To do - Reproduce the following material exactly, including every line.

::::::::

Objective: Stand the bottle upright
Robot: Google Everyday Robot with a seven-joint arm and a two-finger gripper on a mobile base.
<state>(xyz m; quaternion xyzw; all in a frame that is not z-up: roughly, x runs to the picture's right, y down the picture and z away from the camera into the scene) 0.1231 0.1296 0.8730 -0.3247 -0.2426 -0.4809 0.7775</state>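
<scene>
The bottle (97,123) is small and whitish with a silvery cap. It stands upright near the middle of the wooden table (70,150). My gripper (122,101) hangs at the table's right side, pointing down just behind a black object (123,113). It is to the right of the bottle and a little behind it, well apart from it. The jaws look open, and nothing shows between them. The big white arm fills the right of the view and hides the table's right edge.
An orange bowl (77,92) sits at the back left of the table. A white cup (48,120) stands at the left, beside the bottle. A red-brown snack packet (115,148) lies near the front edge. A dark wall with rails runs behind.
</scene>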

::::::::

Final answer -
Objective: Stand the bottle upright
Robot: Google Everyday Robot with a seven-joint arm and a two-finger gripper on a mobile base.
<state>(xyz m; quaternion xyzw; all in a frame that is not z-up: roughly, x runs to the picture's right, y down the picture and z away from the camera into the scene) 0.1231 0.1296 0.8730 -0.3247 -0.2426 -0.4809 0.7775</state>
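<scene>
The bottle (97,123) is small and whitish with a silvery cap. It stands upright near the middle of the wooden table (70,150). My gripper (122,101) hangs at the table's right side, pointing down just behind a black object (123,113). It is to the right of the bottle and a little behind it, well apart from it. The jaws look open, and nothing shows between them. The big white arm fills the right of the view and hides the table's right edge.
An orange bowl (77,92) sits at the back left of the table. A white cup (48,120) stands at the left, beside the bottle. A red-brown snack packet (115,148) lies near the front edge. A dark wall with rails runs behind.
</scene>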

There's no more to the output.